_Your task_:
In the data that follows, find the line with "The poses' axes"; transcribe it, every later line up to the one with "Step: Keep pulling", and that line as well, exactly and with no others.
++++ Records supplied ++++
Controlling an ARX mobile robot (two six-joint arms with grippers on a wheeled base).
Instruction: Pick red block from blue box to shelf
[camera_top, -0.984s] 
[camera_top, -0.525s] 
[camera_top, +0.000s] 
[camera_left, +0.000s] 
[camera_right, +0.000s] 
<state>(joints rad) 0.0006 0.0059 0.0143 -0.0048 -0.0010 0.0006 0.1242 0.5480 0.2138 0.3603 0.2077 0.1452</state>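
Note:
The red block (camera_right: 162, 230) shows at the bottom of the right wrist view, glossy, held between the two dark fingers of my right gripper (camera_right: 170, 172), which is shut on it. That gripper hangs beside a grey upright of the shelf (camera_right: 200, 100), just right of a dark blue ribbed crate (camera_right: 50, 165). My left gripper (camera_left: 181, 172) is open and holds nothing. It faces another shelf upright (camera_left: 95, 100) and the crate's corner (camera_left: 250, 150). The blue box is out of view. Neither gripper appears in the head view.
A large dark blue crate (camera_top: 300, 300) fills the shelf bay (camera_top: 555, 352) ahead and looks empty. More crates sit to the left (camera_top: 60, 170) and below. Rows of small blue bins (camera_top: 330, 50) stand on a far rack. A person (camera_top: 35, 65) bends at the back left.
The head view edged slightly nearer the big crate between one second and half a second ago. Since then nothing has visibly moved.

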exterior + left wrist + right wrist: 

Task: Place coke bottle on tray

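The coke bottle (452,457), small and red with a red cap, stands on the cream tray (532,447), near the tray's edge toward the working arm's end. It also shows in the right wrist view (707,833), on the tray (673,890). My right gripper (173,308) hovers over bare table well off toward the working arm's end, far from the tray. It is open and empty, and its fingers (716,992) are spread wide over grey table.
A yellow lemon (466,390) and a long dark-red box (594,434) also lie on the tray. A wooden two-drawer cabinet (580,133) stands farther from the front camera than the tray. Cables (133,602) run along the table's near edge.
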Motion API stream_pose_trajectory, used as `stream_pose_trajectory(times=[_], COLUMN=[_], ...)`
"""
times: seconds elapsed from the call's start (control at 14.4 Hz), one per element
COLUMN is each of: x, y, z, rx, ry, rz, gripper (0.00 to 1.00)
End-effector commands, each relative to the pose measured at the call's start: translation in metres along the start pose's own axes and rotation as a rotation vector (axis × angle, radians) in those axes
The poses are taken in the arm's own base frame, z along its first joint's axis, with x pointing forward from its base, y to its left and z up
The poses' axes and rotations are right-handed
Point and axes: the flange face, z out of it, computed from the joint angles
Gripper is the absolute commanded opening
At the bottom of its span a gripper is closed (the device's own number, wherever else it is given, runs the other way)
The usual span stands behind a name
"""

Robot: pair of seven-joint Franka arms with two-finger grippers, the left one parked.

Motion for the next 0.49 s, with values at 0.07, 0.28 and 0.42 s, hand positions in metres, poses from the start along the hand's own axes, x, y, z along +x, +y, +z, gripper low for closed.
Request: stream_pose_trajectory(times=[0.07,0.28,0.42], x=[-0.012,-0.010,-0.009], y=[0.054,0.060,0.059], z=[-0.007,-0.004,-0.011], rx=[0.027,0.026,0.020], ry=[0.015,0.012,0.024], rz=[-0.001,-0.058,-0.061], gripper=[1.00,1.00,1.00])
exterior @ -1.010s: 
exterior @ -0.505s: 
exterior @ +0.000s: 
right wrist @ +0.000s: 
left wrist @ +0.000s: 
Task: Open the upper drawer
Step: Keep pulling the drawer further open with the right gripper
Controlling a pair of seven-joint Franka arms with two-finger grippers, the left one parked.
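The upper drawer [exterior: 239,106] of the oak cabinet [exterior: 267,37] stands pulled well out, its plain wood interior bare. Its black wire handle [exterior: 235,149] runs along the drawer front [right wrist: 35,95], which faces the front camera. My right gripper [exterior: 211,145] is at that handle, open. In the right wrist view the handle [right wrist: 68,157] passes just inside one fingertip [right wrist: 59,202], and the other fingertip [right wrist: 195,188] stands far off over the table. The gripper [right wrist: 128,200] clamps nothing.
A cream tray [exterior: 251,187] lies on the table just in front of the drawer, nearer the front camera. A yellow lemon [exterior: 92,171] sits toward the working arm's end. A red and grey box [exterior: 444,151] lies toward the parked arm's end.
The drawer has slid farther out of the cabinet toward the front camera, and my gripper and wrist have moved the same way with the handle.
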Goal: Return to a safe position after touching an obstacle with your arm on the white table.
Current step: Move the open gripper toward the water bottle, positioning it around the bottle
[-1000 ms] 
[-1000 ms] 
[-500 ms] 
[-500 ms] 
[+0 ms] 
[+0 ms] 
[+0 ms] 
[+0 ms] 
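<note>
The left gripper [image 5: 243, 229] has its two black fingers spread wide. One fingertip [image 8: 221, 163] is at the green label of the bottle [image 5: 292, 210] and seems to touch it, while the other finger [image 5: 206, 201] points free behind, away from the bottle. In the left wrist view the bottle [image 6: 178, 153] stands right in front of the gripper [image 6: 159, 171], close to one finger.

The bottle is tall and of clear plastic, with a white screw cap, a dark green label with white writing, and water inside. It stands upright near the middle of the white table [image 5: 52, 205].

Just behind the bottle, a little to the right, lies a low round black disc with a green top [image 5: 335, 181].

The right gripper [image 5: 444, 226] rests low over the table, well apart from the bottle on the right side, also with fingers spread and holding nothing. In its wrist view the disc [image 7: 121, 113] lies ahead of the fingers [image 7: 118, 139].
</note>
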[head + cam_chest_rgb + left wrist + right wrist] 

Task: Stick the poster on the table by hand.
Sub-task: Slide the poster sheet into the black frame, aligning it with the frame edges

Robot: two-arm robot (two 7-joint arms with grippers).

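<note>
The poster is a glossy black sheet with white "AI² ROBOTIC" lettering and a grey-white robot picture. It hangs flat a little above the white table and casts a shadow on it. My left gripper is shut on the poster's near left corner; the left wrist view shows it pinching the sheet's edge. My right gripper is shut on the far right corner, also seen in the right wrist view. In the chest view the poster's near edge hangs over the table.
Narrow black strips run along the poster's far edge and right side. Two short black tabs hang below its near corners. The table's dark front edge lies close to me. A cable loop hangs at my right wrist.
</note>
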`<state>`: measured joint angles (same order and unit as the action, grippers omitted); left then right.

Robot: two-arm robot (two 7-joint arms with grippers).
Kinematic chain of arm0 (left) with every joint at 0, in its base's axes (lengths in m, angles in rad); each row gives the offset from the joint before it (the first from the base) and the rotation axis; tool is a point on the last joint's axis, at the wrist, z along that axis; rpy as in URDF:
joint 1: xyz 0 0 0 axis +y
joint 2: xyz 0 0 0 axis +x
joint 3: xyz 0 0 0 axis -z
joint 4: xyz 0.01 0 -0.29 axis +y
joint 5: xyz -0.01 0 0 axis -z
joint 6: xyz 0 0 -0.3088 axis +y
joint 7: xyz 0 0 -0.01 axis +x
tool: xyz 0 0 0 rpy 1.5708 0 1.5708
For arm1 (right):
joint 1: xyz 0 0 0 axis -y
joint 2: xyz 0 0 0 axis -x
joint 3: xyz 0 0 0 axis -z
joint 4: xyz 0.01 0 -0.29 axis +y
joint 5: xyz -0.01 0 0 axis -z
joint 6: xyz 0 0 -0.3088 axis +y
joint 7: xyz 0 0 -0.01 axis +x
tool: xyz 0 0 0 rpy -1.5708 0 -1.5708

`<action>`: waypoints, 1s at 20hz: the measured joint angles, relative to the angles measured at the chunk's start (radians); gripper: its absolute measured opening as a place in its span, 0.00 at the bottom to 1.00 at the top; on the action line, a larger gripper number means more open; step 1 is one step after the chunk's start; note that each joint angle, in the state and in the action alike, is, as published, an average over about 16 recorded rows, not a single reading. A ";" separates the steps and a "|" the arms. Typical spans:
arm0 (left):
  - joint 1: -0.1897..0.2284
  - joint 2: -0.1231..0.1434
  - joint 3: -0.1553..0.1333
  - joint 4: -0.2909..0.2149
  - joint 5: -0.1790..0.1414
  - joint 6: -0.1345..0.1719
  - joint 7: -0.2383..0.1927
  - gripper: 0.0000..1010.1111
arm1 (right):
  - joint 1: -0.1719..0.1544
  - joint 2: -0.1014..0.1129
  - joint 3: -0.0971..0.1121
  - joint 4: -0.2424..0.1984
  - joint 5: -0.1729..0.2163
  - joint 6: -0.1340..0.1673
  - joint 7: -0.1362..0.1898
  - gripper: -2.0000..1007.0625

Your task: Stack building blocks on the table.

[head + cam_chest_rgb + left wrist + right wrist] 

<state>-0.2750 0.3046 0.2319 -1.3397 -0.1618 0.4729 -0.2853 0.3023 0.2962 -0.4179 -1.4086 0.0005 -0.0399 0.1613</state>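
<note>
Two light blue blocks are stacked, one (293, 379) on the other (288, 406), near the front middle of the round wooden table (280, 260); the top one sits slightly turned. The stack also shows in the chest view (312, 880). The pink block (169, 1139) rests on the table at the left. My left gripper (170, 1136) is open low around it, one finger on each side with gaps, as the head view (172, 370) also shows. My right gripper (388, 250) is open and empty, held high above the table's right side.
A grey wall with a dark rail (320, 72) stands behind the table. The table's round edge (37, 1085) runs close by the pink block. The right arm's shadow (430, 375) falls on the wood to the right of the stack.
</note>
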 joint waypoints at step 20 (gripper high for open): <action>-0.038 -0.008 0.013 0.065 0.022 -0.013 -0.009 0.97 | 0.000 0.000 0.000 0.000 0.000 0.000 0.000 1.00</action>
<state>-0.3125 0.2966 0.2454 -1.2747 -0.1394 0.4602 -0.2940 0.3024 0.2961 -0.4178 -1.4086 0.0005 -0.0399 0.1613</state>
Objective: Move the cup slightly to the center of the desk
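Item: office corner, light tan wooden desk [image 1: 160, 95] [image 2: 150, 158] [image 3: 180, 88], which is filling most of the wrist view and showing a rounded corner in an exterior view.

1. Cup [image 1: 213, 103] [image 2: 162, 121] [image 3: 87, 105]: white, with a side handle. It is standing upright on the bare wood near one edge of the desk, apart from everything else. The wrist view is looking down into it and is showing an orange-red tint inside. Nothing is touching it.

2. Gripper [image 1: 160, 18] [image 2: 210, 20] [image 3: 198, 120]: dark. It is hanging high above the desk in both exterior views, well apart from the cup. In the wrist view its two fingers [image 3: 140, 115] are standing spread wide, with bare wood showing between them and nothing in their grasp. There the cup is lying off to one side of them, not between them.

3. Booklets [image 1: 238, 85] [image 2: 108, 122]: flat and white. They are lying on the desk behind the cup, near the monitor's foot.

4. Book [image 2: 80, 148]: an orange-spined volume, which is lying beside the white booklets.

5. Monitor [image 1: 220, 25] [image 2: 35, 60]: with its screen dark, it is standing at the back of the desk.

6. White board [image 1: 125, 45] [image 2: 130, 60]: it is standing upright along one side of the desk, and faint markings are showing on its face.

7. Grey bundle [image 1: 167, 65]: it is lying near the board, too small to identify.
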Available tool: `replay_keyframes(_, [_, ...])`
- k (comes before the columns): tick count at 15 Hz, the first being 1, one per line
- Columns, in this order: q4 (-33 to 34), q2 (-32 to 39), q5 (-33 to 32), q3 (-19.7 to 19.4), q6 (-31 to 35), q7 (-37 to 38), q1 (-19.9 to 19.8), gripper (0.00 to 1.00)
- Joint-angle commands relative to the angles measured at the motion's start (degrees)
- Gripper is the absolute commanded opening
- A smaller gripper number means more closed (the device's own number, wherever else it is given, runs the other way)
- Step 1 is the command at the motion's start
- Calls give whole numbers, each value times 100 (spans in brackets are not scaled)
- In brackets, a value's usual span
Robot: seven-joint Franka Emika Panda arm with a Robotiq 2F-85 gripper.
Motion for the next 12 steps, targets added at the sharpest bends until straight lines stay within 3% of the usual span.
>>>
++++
_Response area_:
The poses' axes and rotations are right-handed
Point and axes: the flange face, z out of it, computed from the joint angles
Gripper is the absolute commanded opening
At the bottom of its span a gripper is closed (the device's own number, wherever else it is given, runs the other way)
The usual span stands behind a name
"""

Robot: pair of seven-joint Franka arms with two-finger grippers, the left one parked.

Motion for the next 0.49 s, with values at 0.07, 0.28 and 0.42 s, hand positions in metres, poses from the start along the hand's own axes, x, y, z along +x, +y, +z, gripper low for closed.
Request: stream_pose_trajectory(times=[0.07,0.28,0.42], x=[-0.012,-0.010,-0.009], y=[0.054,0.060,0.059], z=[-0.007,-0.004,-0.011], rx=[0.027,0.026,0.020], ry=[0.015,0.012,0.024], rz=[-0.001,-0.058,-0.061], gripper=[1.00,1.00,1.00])
exterior @ -1.010s: 
exterior @ -0.505s: 
exterior @ +0.000s: 
right wrist @ +0.000s: 
left wrist @ +0.000s: 
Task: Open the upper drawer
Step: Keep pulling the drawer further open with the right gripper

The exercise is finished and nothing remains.